Repeating his lines for all he could get out of them.

I looked at my watch. I read the latest fax from Delby one more time. Then I changed into jeans, put on my new boots and my armadillo belt, stuck on the Stetson, and left.

*   *   *

The Friday-night crowd had shoveled itself into all available standing room. They happily passed beers over their heads to anyone who shouted out an order and then passed bills back up to the bartender. Gary wasn't doing the bartending. Good. They wore western gear, and the bar—being in Texas—meant that no one had a problem with the gun butts poking out from between waistbands and gut.

Music blared: Kinky Friedman and the Texas Jewboys singing one of their standards, “I'm an Asshole from El Paso.” Kind of song a crowd can't help but sing along with. Most of them were.
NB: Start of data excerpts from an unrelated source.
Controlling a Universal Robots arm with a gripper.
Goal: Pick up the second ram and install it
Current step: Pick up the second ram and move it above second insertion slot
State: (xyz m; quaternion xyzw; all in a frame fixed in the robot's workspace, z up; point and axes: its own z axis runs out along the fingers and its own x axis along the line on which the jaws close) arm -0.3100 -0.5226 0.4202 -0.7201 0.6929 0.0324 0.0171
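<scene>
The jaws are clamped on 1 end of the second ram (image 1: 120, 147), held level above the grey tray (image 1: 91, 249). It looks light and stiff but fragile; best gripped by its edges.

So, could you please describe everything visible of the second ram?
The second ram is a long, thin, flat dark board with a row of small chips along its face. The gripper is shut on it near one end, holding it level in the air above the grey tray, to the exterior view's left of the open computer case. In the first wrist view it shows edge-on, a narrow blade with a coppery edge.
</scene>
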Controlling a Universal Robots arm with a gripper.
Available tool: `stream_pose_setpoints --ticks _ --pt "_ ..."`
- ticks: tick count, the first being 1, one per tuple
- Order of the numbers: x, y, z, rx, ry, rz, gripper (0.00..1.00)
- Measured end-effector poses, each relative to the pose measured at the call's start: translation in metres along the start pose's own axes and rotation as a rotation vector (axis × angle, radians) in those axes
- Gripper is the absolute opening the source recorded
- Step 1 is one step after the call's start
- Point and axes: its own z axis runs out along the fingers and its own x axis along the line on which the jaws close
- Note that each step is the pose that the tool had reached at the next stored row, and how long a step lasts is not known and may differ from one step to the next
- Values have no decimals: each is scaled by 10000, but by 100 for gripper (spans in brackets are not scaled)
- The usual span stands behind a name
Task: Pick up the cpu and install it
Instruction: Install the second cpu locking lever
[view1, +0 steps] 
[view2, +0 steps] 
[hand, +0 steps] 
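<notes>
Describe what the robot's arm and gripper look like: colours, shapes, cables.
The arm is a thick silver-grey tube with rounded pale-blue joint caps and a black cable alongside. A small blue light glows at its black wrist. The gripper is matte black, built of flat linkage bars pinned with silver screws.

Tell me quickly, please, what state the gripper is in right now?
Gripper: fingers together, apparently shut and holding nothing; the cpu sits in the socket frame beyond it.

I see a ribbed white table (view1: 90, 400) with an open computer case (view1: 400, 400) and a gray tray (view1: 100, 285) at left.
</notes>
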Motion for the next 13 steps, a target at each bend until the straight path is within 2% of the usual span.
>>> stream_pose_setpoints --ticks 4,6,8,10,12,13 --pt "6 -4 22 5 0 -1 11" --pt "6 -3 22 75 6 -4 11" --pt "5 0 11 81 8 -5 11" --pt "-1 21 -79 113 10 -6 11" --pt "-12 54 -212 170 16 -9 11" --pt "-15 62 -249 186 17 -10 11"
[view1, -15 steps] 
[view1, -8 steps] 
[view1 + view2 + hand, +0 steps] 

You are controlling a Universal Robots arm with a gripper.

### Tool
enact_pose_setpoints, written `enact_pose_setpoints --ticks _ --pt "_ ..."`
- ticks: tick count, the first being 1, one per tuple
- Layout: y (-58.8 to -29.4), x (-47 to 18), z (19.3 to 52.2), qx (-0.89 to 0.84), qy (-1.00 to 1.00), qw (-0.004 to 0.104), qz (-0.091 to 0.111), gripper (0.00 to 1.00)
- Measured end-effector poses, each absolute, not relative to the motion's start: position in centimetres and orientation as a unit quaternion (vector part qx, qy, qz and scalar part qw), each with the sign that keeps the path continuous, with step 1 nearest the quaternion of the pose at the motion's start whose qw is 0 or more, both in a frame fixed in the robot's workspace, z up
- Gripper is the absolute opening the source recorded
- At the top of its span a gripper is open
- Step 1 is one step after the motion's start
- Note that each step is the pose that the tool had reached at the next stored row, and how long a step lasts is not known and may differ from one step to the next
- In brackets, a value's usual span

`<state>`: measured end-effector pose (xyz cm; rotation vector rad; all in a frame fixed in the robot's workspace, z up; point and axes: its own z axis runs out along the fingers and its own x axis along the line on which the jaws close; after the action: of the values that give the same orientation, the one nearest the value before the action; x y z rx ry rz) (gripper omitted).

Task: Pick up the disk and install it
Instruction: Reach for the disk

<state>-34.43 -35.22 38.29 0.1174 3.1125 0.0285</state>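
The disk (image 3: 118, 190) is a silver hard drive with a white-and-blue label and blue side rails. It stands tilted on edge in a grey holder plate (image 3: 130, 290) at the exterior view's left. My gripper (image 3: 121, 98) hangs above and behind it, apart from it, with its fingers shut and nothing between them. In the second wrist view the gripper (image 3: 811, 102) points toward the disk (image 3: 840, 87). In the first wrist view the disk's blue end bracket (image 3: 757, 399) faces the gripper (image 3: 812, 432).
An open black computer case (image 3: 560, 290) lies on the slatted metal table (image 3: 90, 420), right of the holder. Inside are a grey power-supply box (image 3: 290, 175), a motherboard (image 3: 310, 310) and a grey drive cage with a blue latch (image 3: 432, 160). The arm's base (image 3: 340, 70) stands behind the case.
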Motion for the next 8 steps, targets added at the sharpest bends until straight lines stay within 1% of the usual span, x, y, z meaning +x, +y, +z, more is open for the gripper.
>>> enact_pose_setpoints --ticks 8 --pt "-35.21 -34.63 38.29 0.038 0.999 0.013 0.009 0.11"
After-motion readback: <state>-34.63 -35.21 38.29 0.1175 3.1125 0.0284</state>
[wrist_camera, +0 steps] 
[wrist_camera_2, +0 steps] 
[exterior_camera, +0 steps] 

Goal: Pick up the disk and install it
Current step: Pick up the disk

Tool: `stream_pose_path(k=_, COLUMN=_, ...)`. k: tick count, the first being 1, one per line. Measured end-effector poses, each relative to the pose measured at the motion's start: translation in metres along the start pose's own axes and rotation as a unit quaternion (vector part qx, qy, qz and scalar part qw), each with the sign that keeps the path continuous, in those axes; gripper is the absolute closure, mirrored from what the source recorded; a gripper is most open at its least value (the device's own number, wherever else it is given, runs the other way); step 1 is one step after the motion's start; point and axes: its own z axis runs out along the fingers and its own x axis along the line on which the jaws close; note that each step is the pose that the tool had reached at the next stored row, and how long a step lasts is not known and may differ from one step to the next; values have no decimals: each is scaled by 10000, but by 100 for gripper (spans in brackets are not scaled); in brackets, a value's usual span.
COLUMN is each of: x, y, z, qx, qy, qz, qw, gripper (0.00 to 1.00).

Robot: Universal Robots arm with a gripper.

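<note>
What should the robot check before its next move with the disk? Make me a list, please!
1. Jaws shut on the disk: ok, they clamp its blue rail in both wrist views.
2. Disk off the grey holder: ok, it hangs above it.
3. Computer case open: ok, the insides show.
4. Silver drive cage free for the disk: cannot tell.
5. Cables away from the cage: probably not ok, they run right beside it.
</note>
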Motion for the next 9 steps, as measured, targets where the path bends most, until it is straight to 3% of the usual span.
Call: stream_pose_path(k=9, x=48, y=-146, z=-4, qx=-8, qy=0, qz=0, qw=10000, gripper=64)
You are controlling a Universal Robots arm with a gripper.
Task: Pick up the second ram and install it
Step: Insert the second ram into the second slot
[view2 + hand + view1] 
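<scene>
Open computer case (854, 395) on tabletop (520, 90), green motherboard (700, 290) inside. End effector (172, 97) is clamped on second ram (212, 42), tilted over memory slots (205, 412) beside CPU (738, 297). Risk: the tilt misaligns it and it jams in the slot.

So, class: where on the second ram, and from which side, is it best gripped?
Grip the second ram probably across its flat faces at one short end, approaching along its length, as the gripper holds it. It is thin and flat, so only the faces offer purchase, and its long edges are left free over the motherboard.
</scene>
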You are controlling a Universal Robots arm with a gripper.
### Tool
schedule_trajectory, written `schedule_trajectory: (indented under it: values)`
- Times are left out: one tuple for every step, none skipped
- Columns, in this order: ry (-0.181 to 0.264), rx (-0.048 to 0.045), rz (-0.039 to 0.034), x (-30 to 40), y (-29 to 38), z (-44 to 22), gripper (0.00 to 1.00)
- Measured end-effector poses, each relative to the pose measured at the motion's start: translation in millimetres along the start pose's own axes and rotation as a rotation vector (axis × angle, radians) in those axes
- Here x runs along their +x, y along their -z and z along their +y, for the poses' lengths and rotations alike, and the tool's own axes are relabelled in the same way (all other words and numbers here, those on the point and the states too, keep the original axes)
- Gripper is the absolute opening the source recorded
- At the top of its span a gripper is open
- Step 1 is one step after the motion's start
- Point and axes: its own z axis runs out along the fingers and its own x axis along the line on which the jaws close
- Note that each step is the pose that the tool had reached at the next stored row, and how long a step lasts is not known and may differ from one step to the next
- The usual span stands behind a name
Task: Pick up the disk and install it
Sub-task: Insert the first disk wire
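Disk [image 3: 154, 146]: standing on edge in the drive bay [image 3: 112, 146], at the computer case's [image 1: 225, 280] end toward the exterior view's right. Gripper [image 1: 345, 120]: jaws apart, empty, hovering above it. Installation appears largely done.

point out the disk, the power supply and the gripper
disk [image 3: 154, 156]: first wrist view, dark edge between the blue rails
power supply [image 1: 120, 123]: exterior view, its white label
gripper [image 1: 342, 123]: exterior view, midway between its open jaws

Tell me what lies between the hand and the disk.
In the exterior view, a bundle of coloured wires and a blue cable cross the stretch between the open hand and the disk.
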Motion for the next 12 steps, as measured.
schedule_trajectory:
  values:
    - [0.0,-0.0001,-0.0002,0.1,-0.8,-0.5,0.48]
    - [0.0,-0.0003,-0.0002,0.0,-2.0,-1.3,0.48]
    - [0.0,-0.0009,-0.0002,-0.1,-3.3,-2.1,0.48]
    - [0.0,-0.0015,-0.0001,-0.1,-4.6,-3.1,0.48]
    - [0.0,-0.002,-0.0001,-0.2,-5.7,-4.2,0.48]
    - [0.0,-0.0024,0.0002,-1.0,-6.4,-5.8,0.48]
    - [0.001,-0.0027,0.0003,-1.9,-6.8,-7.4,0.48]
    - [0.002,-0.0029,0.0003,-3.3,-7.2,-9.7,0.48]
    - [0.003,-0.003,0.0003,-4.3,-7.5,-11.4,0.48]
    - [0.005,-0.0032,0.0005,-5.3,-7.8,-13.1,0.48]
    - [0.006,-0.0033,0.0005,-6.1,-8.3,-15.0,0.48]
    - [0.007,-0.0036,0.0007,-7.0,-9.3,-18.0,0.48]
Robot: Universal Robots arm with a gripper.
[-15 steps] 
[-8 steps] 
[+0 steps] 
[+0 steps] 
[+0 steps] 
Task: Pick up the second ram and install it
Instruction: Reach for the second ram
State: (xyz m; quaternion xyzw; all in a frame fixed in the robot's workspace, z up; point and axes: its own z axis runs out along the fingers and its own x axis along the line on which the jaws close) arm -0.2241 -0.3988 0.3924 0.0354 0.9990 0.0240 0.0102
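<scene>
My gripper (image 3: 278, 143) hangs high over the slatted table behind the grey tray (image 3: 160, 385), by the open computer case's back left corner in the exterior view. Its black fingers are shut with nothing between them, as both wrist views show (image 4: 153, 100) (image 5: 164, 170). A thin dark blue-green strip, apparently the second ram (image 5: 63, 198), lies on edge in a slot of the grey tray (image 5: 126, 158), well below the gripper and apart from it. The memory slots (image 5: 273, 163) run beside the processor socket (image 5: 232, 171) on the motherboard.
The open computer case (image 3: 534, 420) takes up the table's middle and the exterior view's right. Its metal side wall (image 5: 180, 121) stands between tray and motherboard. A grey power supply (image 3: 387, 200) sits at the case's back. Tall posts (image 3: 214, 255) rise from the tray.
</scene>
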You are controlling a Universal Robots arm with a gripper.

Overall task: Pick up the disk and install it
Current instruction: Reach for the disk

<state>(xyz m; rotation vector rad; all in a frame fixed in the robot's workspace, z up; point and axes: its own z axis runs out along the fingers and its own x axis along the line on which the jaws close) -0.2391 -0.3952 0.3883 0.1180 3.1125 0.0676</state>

I saw Chuck and threaded my way toward him. When he spotted me he came over and shouted into my ear, “You back?” as in
Whatcha doin', mowin' the lawn?
Wish I could get over that.

I shouted, “I'm back.”

He shouted, “What?”

I shouted louder, “I want to talk to a few people who were here the night of the murders. Were you?”

“Hey, I been here every night for twenty years. But, honey, I don't think your budget is gonna get any of us to open up, especially me. What with Rona Leigh on the loose. We're all scared she's gonna show up and kill us all.”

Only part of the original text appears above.